MiraMon raster formats description

MiraMon considers a raster to be any spatial representation made by dividing the space into a net of squares (called cells or pixels) into a rectangular space. So, a raster can hold satellite imagery, aerial photographs, digital elevation models (DEM), raster thematic maps (land cover classes, etc), etc. In any case, users can get information, in the metadata file, about if that kind of data refers to a global mean value for each cell (the case of radiance sensor imagery or traditional aerial cameras), to a central cell value (the usual case for elevation in DEM), to a modal value (that is, the more frequent class in that cell, like in many thematic maps), etc. Understanding the nature of the stored data in each cell involves differences in the treatment of different spatial operations (for instance, resolution changes, resampling by interpolation, etc).

The data file can be stored in several formats, both the own MiraMon formats:

• Decompressed IMG: A binary format without a header in which pixels are placed from left to right and from top to bottom, without any separation between image rows (except in bit files); moreover, in bit files, bits of each byte are numbered (0 to 7) starting with the least significant bit, and a byte never shares pixels from two rows: each row must start at bit 0 and may contain unused bits at the end of a row (if there are any, they must take a value of 0). This format is identical to that used by Esri and Idrisi software for versions 4 and earlier.
• Compressed IMG: A binary format with or without a header (at the end) that uses several strategies to compress data so it needs less disc space. Whatever the strategy used (classic RLE, RLE extracompressed, with indexation, etc) it always uses lossless compression (i.e. conservative), so it is always possible to go back to the decompressed format with the original characteristics (use the IMGIMG module from "Tools | File maintenance | Raster conversion and compression/decompression").

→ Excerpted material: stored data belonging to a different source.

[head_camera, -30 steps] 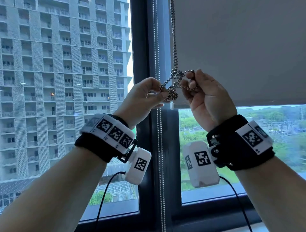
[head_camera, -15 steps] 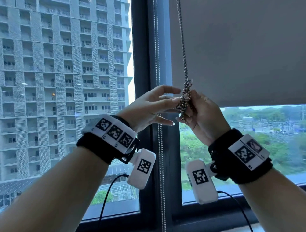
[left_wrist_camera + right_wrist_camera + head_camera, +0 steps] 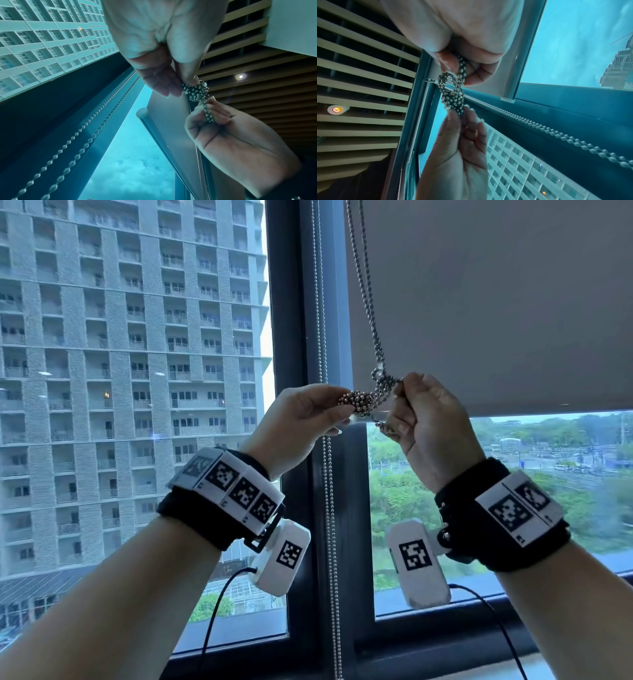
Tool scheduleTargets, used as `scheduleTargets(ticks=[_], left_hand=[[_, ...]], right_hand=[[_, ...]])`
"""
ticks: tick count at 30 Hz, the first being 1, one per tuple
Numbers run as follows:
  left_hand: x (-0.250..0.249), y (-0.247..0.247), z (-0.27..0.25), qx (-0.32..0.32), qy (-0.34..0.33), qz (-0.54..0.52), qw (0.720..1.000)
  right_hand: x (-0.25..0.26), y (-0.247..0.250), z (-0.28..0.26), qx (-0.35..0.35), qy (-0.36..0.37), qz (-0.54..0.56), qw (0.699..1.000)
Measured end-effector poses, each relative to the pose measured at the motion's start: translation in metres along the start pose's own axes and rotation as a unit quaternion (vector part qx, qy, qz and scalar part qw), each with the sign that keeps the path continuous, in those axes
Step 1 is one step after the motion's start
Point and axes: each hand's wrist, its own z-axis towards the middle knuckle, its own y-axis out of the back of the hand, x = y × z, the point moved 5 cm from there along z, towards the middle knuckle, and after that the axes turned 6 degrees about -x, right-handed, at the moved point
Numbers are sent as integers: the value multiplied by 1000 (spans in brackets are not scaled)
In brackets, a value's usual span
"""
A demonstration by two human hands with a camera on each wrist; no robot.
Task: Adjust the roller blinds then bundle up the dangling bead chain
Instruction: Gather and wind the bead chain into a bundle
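At the grey roller blind's [image 3: 496, 302] lower edge, our left hand [image 3: 301, 419] and right hand [image 3: 431, 422] each pinch the knotted silver bead chain [image 3: 368, 402], which we judge needs steady opposing tension.

head forward, wrists upward, close

2 hands: left hand [image 3: 301, 419], right hand [image 3: 431, 419]. 1 roller blind [image 3: 496, 302]. 2 bead chains: bundled chain [image 3: 363, 404], loose chain [image 3: 329, 508]. 2 wrist cams.
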Motion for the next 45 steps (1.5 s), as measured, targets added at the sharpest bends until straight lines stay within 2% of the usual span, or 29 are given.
scheduleTargets(ticks=[3, 7, 10, 12, 15, 17, 20, 24, 29, 31, 34, 38, 45], left_hand=[[2, -4, 0, 14, -1, 6, 1000], [7, -12, -1, 40, 22, 9, 999], [13, -16, -5, 57, 80, -66, 993], [16, -16, -7, 46, 93, -87, 991], [14, -11, -4, -6, 65, -73, 995], [10, -8, 0, -16, 34, -43, 998], [2, -5, 2, -7, -23, 32, 999], [-8, -5, 4, 9, -63, 51, 997], [1, 1, 7, 15, -68, 62, 996], [-1, 6, 9, -2, -97, 117, 988], [-9, 12, 11, -31, -158, 215, 963], [-2, 20, 13, -24, -118, 179, 976], [11, 12, 9, 33, -77, 152, 985]], right_hand=[[1, -5, 2, 10, -13, 52, 998], [-8, -8, -5, 16, -18, -13, 1000], [-10, -11, -8, 41, -21, -2, 999], [-12, -13, -8, 52, -37, 38, 997], [-12, -16, -6, 67, -50, 55, 995], [-6, -16, 0, 53, -38, 57, 996], [4, -11, 9, 0, -21, 65, 998], [13, -16, 16, -27, -14, 73, 997], [14, -22, 20, 10, -55, 91, 994], [13, -22, 19, 29, -78, 90, 992], [9, -20, 18, 41, -99, 101, 989], [-5, -11, 13, 38, -96, 73, 992], [-55, 0, -18, 20, -131, -91, 987]])
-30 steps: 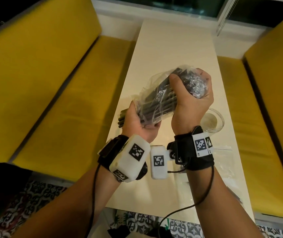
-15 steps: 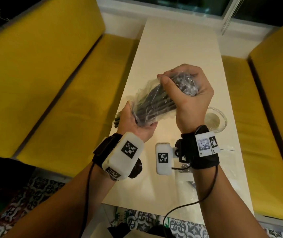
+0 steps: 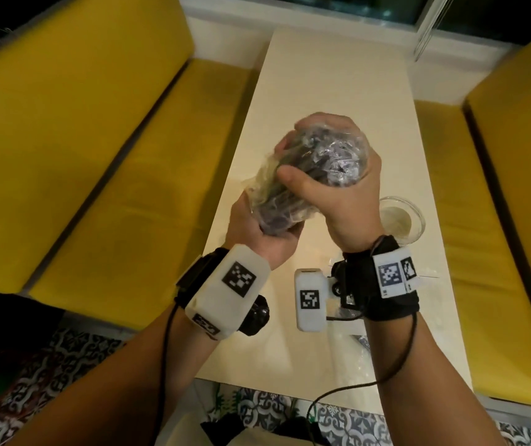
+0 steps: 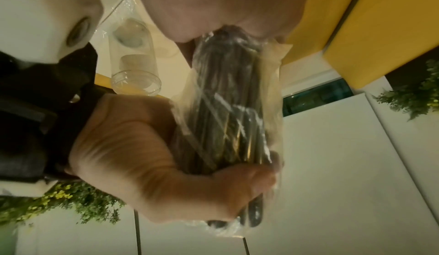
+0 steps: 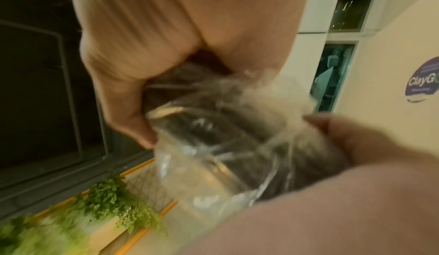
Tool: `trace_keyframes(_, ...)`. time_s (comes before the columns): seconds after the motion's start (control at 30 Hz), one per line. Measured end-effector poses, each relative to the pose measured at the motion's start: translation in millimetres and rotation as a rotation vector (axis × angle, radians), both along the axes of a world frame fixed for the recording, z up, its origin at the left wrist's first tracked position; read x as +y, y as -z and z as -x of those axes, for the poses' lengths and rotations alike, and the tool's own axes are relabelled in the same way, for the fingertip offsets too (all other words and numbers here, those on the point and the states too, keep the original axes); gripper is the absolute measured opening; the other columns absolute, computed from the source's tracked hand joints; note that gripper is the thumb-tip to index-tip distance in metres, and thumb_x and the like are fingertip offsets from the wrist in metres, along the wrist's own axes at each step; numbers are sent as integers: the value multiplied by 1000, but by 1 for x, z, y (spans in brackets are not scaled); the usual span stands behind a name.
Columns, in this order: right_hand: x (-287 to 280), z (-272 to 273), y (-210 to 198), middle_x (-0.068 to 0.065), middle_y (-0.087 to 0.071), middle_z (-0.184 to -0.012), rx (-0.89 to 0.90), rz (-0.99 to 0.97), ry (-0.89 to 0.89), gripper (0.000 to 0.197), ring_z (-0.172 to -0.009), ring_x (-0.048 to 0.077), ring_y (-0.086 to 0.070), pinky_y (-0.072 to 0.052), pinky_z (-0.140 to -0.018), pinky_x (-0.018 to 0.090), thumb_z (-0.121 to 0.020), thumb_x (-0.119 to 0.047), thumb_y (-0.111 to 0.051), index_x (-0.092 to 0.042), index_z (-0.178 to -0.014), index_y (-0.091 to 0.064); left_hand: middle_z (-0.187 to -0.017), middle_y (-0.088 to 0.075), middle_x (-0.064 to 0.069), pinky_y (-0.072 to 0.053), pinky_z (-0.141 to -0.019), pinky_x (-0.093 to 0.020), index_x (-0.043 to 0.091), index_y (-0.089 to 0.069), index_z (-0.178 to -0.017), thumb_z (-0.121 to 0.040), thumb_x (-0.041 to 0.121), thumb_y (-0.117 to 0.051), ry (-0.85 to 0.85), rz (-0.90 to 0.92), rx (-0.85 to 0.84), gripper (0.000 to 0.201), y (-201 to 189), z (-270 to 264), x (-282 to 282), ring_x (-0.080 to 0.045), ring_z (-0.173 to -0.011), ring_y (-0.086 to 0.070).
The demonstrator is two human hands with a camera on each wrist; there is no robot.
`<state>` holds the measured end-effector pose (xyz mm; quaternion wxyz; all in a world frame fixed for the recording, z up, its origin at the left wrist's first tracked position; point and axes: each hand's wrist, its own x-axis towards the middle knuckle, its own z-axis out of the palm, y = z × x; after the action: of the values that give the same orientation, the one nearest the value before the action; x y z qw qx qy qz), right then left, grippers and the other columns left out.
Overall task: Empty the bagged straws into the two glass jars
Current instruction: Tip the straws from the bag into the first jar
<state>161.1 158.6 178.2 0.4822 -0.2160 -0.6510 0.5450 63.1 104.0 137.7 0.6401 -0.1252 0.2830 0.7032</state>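
Straws [image 3: 306, 175] bagged, gripped above table [image 3: 338, 75]; jar [image 3: 400, 220] beside right hand [image 3: 338, 194].

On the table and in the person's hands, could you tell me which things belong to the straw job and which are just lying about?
Job:
- bag of straws, gripped by left hand and right hand
- glass jar

Lying about:
- loose plastic bag on the table
- yellow benches

head view looks steeply down from above at a table [image 3: 328, 91] between yellow benches. both wrist views sit very close, looking up along each hand. all three share the bag of straws [image 3: 289, 185] [image 4: 228, 109] [image 5: 225, 146].
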Motion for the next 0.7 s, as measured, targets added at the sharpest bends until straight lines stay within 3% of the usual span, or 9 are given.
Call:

The compression used in IMG files is a variant of the Run Length Encoding, RLE. RLE is a lossless compression strategy that is very efficient for categorical images with many pixels repeated in the same row, but it doesn't work well when the image (or a part of it) displays areas without repetitions (like an aerial photography, or a DEM); in these cases, it is so inefficient that it can get to double the size of the image. A second disadvantage is that there is no way of going quickly to a certain pixel (it is necessary to decompress the image dynamically until getting the requested pixel), and this makes accessing consecutive readings slow. MiraMon uses two improvements in conventional RLE strategy to avoid these disadvantages: the first one is called extra-compressed RLE, that avoids using the RLE counter in areas without repetitions in the raster; these zones are preceded by an RLE counter with a value of zero, which conventionally indicates that next byte expresses the number of decompressed values (whatever they are byte, integer, etc) that follow; the second strategy is to generate RLE indexed files in which the offsets to the beginning of each row are added at the end of the file, any point of the raster can be accessed quickly.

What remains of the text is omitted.